# [Work to complete]
Only a number is wanted here. Tally the lines of the data that contain "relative".
==========
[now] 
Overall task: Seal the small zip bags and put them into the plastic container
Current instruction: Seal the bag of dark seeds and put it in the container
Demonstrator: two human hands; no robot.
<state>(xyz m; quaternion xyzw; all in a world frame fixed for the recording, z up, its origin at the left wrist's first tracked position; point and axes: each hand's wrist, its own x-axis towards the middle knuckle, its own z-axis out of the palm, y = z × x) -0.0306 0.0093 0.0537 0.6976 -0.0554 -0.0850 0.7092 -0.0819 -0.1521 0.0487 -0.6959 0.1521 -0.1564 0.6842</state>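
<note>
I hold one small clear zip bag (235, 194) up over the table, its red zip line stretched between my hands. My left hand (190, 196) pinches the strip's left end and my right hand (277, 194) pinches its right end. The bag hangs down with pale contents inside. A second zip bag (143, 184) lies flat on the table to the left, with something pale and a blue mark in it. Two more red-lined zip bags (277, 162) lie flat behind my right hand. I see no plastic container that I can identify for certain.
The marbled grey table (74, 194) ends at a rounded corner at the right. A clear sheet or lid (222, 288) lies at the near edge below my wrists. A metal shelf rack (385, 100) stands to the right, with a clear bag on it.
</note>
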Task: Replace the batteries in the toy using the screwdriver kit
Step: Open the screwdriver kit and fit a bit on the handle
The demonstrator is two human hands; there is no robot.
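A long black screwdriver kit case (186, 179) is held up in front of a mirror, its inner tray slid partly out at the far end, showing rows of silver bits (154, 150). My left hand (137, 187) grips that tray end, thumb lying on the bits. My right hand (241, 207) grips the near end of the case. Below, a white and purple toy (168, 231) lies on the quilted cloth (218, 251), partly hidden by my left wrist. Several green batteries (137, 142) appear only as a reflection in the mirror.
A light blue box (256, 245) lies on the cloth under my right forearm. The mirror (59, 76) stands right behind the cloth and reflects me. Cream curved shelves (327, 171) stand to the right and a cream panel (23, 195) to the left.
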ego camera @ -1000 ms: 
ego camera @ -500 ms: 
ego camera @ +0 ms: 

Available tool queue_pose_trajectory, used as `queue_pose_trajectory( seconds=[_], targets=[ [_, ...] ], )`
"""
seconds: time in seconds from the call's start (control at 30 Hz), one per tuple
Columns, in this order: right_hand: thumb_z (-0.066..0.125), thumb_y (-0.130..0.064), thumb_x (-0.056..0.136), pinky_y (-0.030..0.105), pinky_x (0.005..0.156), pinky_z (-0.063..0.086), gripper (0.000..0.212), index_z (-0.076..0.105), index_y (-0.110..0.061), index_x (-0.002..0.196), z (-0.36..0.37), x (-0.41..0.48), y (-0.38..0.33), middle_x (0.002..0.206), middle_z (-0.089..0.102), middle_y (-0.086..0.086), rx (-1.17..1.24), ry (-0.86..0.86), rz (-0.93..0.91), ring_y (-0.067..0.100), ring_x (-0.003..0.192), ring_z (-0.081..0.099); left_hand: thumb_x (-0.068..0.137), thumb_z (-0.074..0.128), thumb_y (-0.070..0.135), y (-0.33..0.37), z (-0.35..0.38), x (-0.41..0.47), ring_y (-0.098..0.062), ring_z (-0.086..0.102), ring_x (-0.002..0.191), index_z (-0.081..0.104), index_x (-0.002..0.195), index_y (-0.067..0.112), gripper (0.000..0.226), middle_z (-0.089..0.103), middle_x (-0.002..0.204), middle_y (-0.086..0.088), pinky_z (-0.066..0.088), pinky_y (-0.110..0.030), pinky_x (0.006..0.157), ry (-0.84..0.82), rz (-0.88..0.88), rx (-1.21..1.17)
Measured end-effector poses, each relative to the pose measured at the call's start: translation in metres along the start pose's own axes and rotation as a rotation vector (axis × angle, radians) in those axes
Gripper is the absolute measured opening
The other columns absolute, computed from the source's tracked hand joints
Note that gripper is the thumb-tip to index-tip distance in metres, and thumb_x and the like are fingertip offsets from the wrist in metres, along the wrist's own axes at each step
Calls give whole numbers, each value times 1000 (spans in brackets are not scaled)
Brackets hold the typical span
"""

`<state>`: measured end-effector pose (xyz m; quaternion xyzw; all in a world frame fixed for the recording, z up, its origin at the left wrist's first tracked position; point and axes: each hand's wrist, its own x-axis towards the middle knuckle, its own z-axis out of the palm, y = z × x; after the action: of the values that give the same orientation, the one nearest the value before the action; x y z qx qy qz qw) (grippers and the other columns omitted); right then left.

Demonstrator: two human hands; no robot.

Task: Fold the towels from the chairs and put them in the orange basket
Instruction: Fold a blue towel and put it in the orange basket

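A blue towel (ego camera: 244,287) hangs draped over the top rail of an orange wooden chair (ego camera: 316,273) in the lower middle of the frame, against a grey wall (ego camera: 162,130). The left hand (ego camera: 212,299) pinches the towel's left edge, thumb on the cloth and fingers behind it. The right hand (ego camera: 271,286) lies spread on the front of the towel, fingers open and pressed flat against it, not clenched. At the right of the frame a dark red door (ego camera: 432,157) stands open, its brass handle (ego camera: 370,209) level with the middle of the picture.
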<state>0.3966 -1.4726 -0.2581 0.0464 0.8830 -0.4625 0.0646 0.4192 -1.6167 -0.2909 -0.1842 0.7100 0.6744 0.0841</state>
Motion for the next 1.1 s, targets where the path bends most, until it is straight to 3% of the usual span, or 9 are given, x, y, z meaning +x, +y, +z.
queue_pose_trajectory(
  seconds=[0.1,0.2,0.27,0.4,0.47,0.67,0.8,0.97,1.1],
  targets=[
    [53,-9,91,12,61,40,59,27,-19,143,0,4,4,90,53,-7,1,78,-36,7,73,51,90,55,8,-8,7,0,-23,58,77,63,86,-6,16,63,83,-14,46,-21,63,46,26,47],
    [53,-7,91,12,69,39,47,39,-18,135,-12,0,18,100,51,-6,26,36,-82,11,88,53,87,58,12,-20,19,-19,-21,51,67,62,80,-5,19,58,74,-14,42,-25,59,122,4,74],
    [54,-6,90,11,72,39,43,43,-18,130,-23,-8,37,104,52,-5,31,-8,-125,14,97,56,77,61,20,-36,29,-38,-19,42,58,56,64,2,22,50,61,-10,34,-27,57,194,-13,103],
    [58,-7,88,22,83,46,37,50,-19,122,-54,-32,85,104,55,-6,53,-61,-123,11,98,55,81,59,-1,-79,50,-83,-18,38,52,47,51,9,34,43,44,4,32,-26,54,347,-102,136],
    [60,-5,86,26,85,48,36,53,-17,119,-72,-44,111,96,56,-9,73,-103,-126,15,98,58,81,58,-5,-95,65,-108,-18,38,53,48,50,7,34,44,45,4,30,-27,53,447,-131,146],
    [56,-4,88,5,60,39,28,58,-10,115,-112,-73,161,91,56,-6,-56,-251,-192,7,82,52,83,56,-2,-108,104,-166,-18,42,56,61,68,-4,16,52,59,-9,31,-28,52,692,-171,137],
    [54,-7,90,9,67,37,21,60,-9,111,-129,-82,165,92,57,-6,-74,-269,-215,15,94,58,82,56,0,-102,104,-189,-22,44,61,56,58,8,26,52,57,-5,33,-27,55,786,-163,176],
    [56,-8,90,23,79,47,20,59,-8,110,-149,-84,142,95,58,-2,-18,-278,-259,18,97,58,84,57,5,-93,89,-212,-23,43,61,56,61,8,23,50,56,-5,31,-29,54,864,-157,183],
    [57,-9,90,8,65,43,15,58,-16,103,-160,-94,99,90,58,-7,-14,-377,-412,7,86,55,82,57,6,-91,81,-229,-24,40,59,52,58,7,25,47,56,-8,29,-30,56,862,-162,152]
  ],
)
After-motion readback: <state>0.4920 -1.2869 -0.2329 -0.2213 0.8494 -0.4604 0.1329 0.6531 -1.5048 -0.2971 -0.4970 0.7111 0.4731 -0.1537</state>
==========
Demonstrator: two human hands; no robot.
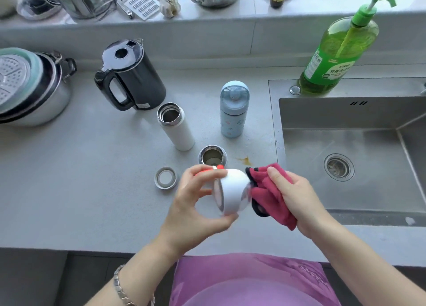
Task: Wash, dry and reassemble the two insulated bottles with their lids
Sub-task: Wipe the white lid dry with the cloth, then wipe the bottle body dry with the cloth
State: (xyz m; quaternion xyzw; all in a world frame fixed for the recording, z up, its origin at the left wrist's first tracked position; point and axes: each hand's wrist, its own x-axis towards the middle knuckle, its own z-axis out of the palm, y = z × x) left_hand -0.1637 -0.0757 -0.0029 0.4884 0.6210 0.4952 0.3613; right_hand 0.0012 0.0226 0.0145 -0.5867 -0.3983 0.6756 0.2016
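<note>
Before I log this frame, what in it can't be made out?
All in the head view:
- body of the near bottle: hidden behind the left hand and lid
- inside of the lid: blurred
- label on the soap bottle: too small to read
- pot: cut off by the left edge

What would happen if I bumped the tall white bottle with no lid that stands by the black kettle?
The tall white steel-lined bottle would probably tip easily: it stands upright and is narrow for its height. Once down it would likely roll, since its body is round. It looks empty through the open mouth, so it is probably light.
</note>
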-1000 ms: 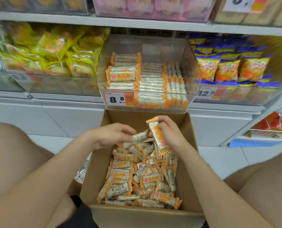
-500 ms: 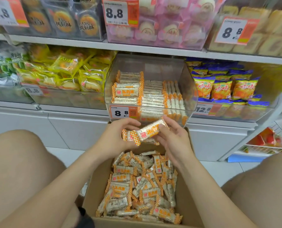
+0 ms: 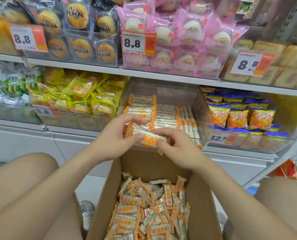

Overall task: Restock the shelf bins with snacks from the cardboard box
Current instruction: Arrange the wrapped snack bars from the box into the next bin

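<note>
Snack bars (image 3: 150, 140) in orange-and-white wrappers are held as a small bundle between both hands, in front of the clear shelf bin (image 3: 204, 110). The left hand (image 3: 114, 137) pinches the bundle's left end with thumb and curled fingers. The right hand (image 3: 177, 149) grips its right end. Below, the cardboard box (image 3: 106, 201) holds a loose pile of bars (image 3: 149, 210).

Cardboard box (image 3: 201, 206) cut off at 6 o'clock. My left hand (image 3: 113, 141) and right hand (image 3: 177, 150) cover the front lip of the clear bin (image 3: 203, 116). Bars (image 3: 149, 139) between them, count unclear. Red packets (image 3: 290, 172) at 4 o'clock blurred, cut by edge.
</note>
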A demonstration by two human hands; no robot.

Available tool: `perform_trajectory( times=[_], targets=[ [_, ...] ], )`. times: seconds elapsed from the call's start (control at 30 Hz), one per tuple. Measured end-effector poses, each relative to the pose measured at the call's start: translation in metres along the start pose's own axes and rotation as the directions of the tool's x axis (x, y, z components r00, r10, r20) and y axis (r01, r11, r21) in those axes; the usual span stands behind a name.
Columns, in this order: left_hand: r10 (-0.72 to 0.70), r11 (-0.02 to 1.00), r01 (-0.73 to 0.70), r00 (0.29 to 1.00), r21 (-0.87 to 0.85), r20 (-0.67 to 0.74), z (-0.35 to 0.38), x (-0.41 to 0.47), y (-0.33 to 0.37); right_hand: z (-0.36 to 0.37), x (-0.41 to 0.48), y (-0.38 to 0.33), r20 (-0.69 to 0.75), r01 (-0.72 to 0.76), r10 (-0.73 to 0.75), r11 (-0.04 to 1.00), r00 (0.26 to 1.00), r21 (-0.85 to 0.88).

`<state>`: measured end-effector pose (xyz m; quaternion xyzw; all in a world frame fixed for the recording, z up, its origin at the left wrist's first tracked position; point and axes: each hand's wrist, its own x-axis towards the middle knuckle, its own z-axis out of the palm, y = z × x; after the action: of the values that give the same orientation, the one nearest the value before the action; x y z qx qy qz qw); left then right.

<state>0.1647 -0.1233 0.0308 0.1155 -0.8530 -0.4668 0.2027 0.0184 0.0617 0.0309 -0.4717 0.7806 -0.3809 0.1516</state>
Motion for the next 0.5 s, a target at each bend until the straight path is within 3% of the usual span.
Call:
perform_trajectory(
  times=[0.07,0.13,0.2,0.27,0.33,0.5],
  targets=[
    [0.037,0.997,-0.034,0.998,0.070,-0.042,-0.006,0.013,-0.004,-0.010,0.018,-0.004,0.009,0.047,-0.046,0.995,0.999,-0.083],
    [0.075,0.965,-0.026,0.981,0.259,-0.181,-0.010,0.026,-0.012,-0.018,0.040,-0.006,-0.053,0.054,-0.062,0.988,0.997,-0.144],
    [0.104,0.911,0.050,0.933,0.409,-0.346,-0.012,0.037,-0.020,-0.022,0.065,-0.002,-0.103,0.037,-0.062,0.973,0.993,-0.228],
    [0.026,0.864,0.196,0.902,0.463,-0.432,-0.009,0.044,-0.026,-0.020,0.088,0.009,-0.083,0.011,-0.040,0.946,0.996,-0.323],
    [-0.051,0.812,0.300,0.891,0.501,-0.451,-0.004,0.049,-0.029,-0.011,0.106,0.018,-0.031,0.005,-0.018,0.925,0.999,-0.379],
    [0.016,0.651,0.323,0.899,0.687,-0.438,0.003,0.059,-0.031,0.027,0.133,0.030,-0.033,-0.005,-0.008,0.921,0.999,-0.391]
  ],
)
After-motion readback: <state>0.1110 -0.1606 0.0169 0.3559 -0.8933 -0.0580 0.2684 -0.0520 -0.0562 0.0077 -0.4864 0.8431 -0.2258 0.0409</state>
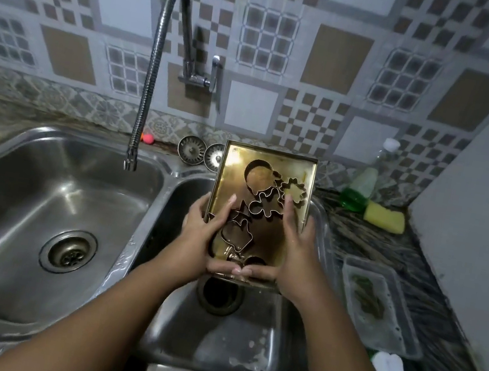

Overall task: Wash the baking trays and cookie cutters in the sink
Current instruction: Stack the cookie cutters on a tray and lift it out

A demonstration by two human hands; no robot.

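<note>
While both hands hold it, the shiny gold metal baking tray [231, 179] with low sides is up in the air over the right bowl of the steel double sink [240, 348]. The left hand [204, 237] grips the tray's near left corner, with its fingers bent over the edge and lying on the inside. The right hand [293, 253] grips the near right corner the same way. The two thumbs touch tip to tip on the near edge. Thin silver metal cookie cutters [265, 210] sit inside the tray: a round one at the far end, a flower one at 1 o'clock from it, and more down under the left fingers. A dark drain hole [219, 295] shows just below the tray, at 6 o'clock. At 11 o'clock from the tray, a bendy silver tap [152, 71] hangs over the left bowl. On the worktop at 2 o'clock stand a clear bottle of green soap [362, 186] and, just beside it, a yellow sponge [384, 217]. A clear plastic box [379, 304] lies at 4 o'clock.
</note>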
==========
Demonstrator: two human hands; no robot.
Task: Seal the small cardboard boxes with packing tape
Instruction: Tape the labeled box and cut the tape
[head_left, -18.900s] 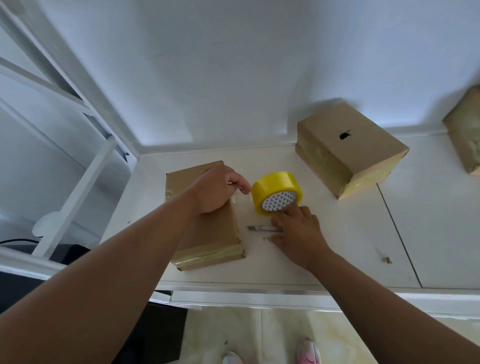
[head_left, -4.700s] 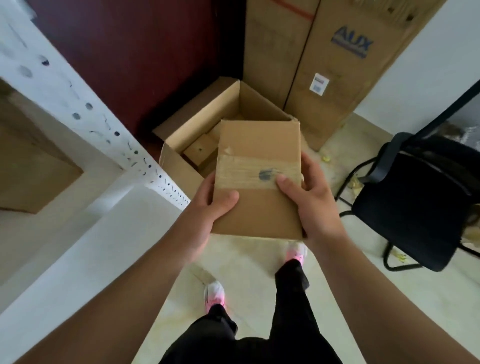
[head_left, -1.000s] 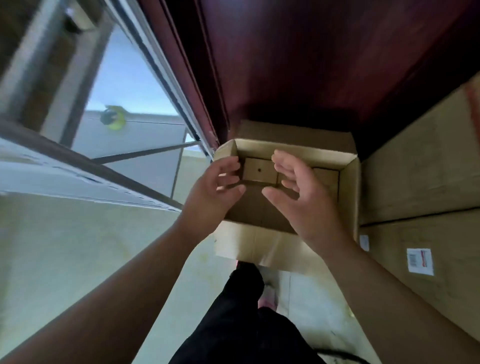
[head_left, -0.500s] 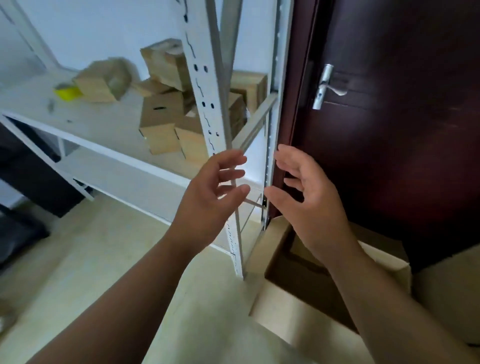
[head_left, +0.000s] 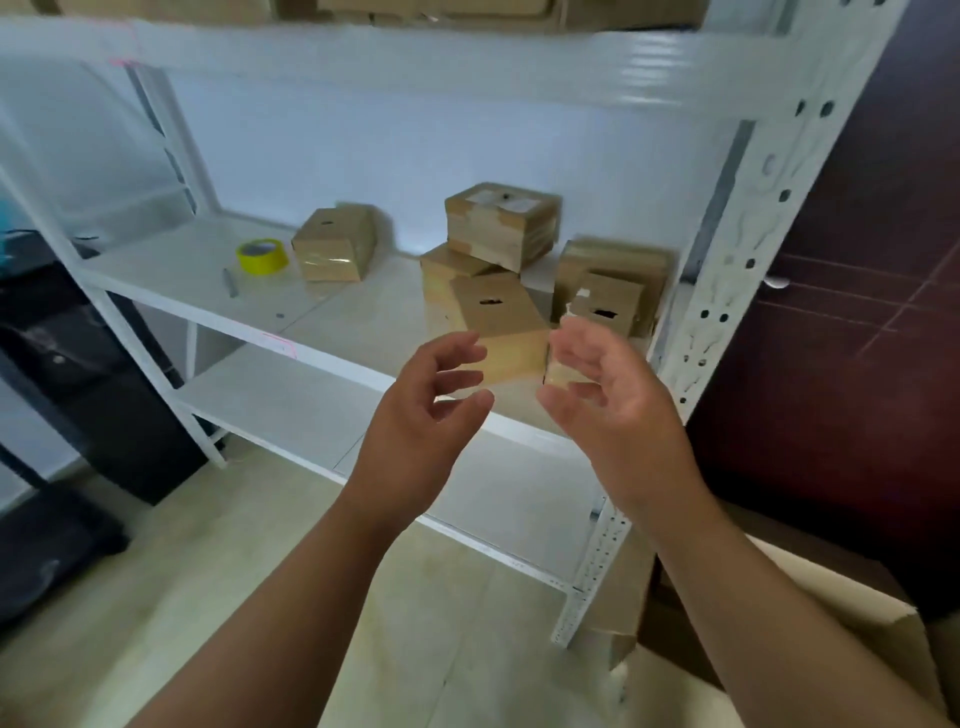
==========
# [Exercise solution]
2